=== Section Start ===

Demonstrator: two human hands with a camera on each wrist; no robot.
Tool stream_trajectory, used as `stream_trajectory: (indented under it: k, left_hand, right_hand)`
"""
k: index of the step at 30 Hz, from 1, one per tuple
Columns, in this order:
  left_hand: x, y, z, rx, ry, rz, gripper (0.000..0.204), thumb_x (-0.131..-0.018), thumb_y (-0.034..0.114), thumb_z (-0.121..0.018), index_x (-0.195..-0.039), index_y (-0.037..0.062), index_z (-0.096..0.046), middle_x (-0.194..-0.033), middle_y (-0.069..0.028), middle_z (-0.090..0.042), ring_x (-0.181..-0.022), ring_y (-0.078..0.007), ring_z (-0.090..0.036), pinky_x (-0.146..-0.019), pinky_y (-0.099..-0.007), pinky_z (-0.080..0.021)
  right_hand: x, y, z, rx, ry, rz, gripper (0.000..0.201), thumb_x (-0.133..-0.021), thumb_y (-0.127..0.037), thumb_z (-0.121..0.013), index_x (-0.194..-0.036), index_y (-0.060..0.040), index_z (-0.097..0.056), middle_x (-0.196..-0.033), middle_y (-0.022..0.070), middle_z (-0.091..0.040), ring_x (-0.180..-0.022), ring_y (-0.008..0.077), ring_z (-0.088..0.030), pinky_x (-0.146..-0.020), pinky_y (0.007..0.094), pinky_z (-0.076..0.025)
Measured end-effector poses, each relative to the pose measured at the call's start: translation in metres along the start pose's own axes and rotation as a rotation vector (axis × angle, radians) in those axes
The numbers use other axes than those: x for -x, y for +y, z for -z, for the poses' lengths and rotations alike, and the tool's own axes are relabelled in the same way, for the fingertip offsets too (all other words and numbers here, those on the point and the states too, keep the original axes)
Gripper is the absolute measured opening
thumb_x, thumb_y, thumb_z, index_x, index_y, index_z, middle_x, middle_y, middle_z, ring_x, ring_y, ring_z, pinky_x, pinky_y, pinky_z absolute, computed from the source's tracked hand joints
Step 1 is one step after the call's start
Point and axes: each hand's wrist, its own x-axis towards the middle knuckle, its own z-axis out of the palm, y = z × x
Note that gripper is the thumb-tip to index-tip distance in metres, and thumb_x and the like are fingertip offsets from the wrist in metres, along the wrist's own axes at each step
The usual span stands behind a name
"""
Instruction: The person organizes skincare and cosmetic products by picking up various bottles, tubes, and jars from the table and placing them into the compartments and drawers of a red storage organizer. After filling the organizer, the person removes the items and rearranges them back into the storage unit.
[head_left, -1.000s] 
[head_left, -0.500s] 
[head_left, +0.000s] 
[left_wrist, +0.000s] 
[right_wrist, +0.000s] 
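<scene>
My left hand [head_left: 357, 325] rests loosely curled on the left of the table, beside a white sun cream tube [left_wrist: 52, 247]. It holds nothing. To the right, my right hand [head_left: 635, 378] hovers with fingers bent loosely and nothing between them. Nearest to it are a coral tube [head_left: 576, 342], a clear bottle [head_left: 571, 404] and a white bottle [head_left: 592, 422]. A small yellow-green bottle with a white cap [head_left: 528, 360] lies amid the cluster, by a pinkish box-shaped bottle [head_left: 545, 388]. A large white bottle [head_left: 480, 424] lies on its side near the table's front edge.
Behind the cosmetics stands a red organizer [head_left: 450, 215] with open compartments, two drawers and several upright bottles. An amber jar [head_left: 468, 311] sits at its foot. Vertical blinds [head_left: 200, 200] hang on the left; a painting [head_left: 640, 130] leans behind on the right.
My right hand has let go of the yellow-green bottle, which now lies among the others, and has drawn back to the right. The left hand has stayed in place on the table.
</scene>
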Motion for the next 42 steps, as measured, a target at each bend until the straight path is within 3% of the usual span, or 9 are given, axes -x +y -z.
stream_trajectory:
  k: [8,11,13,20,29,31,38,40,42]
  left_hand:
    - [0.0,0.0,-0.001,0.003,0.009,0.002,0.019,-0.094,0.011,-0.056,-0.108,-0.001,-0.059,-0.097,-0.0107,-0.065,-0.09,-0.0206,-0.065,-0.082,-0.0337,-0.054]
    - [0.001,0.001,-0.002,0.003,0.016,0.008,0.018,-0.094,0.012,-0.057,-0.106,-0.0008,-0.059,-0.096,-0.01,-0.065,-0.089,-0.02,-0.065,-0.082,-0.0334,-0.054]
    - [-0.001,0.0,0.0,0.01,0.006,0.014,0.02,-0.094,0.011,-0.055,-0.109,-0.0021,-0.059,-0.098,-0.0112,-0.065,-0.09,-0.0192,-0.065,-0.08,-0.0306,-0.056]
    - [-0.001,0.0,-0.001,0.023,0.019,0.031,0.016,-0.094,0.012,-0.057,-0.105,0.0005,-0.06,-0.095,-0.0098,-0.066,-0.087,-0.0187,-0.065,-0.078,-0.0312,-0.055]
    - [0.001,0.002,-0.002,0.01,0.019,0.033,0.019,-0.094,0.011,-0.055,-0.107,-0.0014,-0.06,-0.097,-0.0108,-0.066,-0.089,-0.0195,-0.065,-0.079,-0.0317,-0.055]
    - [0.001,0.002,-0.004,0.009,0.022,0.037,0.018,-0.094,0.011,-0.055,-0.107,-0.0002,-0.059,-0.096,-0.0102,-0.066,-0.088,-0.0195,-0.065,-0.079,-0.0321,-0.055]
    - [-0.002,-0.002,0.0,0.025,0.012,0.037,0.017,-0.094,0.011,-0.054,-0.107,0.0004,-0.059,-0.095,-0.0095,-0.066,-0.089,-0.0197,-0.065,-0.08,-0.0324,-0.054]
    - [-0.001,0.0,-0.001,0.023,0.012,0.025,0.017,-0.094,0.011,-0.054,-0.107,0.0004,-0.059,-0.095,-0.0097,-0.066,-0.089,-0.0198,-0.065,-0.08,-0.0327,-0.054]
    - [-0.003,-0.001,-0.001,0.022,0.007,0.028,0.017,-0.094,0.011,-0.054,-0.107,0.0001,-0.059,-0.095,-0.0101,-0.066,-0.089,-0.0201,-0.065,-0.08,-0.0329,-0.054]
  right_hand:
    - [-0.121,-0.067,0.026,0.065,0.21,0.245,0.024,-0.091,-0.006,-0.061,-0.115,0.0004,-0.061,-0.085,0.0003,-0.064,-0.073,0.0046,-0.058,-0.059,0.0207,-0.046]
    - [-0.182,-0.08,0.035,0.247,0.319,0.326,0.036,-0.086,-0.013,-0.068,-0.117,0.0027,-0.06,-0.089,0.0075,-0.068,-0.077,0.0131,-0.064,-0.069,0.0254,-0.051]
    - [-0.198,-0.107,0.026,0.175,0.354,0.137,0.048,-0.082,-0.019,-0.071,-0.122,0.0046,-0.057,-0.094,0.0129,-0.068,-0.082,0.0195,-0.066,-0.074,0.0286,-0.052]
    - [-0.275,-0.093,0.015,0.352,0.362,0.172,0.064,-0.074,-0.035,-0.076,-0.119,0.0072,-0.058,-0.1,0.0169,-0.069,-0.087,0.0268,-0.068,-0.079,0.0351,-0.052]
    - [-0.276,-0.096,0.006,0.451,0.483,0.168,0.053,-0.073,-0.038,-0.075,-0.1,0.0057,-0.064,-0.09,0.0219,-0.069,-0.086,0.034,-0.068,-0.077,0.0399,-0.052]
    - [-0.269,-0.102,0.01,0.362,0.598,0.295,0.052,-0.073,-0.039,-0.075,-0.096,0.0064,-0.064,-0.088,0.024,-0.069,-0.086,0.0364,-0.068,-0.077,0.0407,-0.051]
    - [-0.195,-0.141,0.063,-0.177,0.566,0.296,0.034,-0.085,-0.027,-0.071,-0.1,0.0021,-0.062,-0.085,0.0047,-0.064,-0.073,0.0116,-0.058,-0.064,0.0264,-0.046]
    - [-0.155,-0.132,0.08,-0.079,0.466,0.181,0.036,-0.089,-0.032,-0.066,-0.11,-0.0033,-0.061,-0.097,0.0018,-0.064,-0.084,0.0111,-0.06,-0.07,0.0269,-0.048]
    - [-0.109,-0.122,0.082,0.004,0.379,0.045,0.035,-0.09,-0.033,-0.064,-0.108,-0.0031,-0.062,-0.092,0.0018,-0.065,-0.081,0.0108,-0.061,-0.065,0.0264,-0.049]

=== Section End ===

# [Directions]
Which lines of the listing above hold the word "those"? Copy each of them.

# [Written reply]
Measured end-effector poses, each relative to the pose measured at the call's start: translation in metres along the start pose's own axes and rotation as a rotation vector (axis × angle, radians) in those axes
The numbers use other axes than those: x for -x, y for +y, z for -z, for the poses' lengths and rotations alike, and the tool's own axes are relabelled in the same way, for the fingertip offsets too (all other words and numbers here, those on the point and the states too, keep the original axes)

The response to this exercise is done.